Bhadra, you are losing your cool. And people see that. And then they form an opinion about your capacity for discussion and understanding.
Nonetheless here are a few genuine points that I could find. Mostly these are theoretical issues and I believe DRDO does figure in the answer to these questions.
Bhadra - "And India is safe after nuclear armament .... it should carry out conventional forces disbarment. Why to have that ITBP boy at border ... as it is the moment Chinese soldiers are seen somewhere near LAC, India will throw her nuclear weapons at them ..."
Regards the possibility you raise of sending the ITBP Jawan home:
My take is that he today fulfills the same role that Angad did in the court of Ravana. Angad was not there to fight. He was there to represent a bigger force. But to understand why it is so you will have to understand the Himalayas first and accept the overwhelming existence of it.
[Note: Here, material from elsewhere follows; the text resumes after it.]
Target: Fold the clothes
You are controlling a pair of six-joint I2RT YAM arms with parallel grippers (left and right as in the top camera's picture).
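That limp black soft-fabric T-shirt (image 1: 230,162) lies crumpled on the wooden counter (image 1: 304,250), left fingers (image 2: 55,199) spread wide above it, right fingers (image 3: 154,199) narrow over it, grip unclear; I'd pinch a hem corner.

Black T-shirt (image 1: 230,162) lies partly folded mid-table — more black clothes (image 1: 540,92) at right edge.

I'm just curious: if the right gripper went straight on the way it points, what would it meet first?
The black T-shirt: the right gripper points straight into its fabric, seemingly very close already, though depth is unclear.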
Himalayas are a terrain that is largely difficult to understand for a person from the plains, which I presume you are. In Himalayas sight can easily go right upto a horizon that is much much longer than in the plains. And yet all the while you can be completely oblivious of what is happening just on the reverse side of the mountain you stand on. Stretched to a plane, Himalayas will probably cover the whole of the plains of India. And the mountains make you hear sounds and see sights, that are not there near you. In such a terrain even large armies (if not trained) can be simply lost (a large number of pilgrims lost after the Kedarnath deluge never were seen and they could never make it out). Alternatively if the armies are very well trained then they can make themselves untraceable/unreachable for long periods (Kargil). Energy gets sapped something like four times faster and despite that you cannot cover long distances with full load, unlike in the plains. Patrolling parties often miss the intrusions by the other side. Fighting if it happens has to be arranged for, like in your own example of Nathu La 67 where both sides knew already where the other was and one side kept up the hammering like a gold jeweler and the other side hammered ultimately like an Iron smith. Mere stationing of even half our army over there makes little impact by itself. That is why we need to equip them differently and equip them better. Yes, under such a situation it makes little sense to rely solely on a foot soldiers. One man or even a bunch are simply too fragile for the terrain itself against which you will have to put 90% of your efforts, driving towards your chosen goal. And these thing apply to both sides in a conflict. There really is nothing to stop the Chinese from doing several Kargils to us in the Himalayas. Only they themselves do not know how to manage after the IA gets into the act and uses the same terrain to cut off their intruders. It is only the people from the plains on both sides who imagine riding tanks in small flat lands that exist in Himalayas. Beyond Himalayas and into Tibet its plain again but the border is the real intimidating part with virtually nil lateral connectivity.
The Nukes that BARC made and the missiles that DRDO made are not there to ensure that no fighting ever happens. They are there to ensure that the ladder to total destruction can be rode easily and thus when the two sides sit across the table negotiating peace there is no confusion in anybody’s mind, bearing irrelevant ‘what ifs’. Questions like :
- What if we hold out a little longer? or
- What if we get those two features? or
- What if we encircle over there before we negotiate? or
- What if we genocide a few million more at the rate of a few tens of thousands per day for so many days?
Do not remain relevant and cannot stop a negotiation.
You either mount the challenge or you get out. These kind of weapons bring the control issues right to the front seat instead of relegating them behind a bunch of small lalchi people. Fortunately for us IA has a culture for fighting well pointed, well directed and well controlled wars. But that is not the case with the two other sides that we face. They need to be enabled for our kind of understanding of war. These beeg weapons help achieve that. Off course they too have their beeg weapons, but then they don’t need beeg weapons to be dastardly. Their acts come from within their own tentative, unsure minds. And it always helps an unsure mind find certainty, if he sees difficulties on a certain path. He will ignore the difficult path.
It is actually the IA Generals that had the maximum inputs in the formulation of a deterrent strategy and managing deterrence around the Indian Subcontinent. IA was the first to handle these weapons. Rhetorically in the vein you are voicing your arguments, it too can asked, why IA bothered to handle these weapons if they saw no ‘use’ for them in their duties.
Both BARC and DRDO are merely trudging along the path already chalked out by IA several years back.
Bhadra - "Why did Kargil happen so brazenly ?
Then why Indian Parliament was attacked ?
Why did Mumbai happened."
Regards why these terrorist attacks or small skirmishes take place, my take is that these happen because the other side can no longer act the way they did till 62 and 71. They are essentially admitting that this is the hardest they can now hit. They having already considered the circumstances and possibilities. That is why we need to block for good these paths also.
And I admit DRDO has little capacity/role here. Probably just some surveillance equipment, is what they can manage to design or indigenize, that too if they are asked to do it and with a ton of other things to care for before they even embark on these. Also most of this surveillance equipment is already off the shelf available.
The best way to tackle these would be build-up NTRO into a US-NSA styled organization and provide more resources to RAW, Military Intel, IB, SSB etc.